Items from a data source:
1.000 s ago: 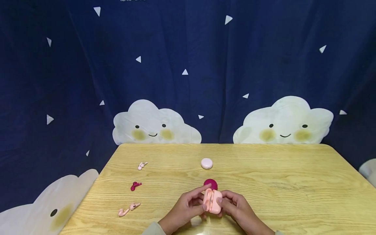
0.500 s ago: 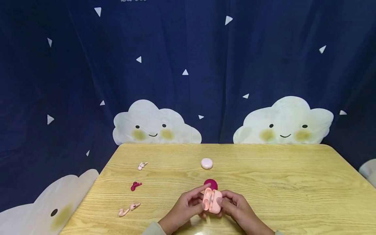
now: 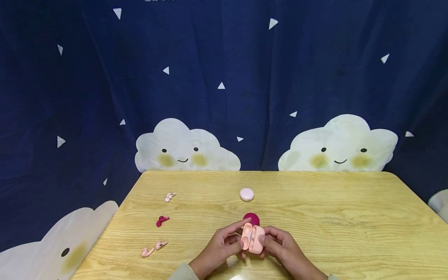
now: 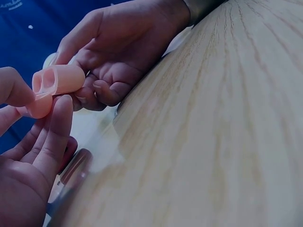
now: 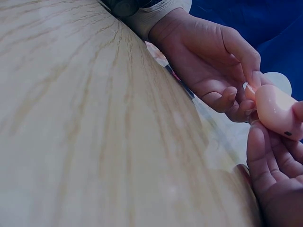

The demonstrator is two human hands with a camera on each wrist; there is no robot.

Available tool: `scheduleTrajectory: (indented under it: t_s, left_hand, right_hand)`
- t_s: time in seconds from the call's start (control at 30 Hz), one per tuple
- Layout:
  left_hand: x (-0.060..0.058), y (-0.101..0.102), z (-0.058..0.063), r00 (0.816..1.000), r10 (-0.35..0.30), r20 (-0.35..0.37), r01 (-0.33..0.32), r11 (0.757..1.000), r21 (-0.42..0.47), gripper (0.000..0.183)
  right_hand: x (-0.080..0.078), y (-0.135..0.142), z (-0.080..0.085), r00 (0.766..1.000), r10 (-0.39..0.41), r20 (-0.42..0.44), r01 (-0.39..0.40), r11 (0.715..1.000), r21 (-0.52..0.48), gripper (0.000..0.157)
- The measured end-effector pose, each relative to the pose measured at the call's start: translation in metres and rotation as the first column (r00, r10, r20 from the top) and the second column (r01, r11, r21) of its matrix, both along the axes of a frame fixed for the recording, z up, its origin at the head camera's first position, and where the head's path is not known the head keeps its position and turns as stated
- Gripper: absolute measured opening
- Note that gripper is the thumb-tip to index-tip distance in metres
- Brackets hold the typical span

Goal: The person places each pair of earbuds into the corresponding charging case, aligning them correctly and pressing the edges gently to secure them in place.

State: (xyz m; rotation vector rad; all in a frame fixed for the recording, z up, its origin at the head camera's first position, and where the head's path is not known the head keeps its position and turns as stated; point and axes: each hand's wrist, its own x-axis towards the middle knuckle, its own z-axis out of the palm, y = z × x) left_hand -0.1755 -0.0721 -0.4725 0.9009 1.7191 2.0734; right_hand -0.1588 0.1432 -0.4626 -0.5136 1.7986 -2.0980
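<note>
**Be gentle with the open peach case [image 3: 257, 243]**

You have the case in both hands, above the near part of the table [image 3: 332, 225]. The crimson round case [image 3: 252, 216] is just behind it; whether your left forefinger touches that one, I cannot tell. The step in hand seems to be the opening of the lid [image 3: 247, 237]. To do it well, I would let the body [image 4: 72, 79] rest steady in your right fingers and guide only the lid with the left. Please do not force it past its natural stop, because the joint is likely delicate. It would also help to turn the two hollows [image 4: 49, 80] upward, so you can look straight into them.

Now your pose. Your left hand [image 3: 217, 249] pinches the lid between thumb and forefinger, the forefinger stretched toward its far end. Your right hand [image 3: 285, 249] holds the body, with the thumb bent on its face and the other fingers underneath. Both hands come in low from the near edge, almost mirrored.
</note>
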Motion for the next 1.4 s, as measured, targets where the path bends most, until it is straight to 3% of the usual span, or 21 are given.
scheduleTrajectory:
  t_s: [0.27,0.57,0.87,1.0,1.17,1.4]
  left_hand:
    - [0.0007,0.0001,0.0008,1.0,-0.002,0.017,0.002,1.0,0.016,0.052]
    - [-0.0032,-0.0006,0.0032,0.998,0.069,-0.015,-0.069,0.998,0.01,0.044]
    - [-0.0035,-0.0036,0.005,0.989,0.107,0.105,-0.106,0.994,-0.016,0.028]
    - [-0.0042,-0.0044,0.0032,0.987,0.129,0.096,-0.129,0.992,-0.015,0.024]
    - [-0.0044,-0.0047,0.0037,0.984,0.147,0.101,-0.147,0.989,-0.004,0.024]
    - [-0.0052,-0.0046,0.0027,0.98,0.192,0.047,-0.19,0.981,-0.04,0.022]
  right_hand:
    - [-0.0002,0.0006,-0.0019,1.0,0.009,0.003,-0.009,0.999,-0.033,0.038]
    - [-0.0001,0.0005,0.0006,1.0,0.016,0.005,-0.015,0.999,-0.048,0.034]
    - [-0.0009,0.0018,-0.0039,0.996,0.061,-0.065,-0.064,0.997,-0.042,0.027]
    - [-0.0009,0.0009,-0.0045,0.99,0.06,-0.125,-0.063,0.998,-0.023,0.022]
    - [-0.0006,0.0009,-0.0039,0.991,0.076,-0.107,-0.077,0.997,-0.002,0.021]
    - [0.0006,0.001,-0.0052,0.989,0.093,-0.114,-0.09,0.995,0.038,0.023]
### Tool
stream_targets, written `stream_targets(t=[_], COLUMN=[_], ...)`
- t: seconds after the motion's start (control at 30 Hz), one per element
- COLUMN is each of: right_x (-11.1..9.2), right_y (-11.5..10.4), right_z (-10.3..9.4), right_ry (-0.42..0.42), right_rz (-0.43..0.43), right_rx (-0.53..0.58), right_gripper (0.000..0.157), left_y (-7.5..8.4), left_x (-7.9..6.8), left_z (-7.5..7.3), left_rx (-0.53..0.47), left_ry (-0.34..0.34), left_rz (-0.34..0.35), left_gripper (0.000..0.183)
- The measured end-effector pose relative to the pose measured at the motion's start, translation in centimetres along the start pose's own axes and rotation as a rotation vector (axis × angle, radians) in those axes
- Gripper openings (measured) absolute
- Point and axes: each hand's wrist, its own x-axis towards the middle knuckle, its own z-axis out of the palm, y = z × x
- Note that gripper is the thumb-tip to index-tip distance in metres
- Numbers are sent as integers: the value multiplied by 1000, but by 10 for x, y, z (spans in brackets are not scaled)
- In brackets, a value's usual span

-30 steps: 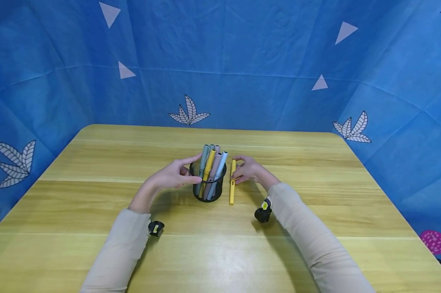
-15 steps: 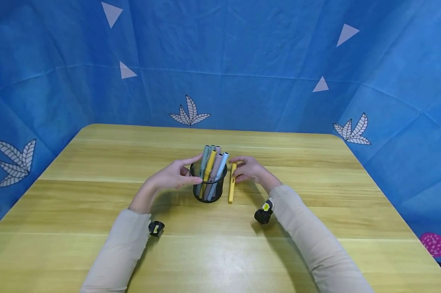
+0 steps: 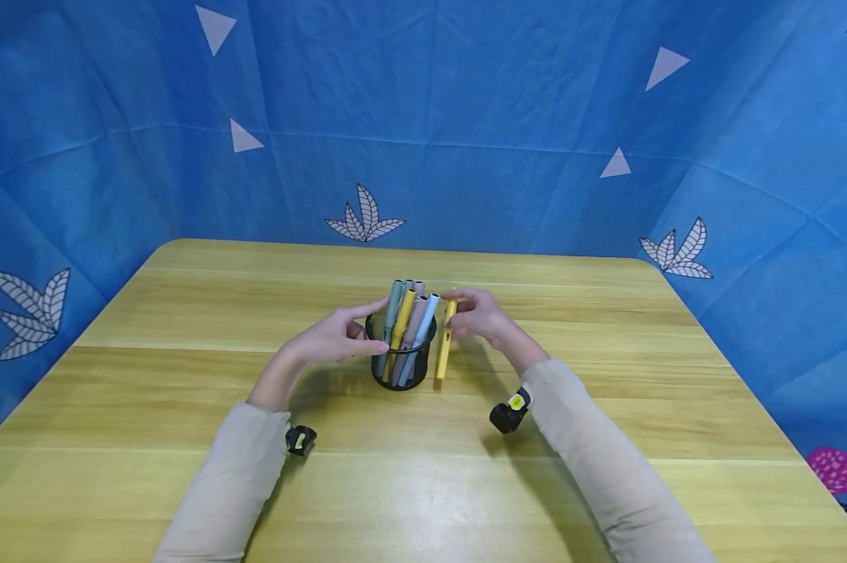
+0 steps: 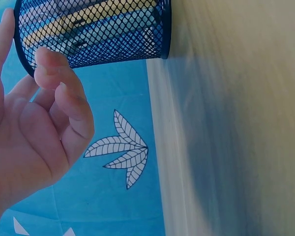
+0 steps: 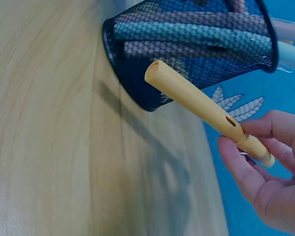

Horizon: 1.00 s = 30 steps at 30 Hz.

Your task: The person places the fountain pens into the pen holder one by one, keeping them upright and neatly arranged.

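A black mesh pen holder stands upright on the table, filled with several pens in grey-green, yellow, mauve and light blue. My left hand holds its rim from the left, thumb at the front and index finger behind; in the left wrist view the other fingers of this hand are curled beside the mesh. Just right of the holder, my right hand pinches a yellow pen between thumb and fingers near its upper end. In the right wrist view that pen tilts, lifted clear of the tabletop.
The wooden table runs wide on every side of the holder. Behind it hangs a blue cloth printed with leaves and triangles. Small black cameras sit at both wrists, the right one over the tabletop.
The yellow pen has risen off the table in my right hand and tilted, moving slightly away from me. My left hand and the pen holder have stayed in place.
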Motion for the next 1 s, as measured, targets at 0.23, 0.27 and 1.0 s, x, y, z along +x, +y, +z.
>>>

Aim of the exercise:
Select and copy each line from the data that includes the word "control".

Result for this exercise:
- t_s: time in seconds from the call's start (control at 30 Hz), one per tuple
- t: seconds after the motion's start (control at 30 Hz), one per element

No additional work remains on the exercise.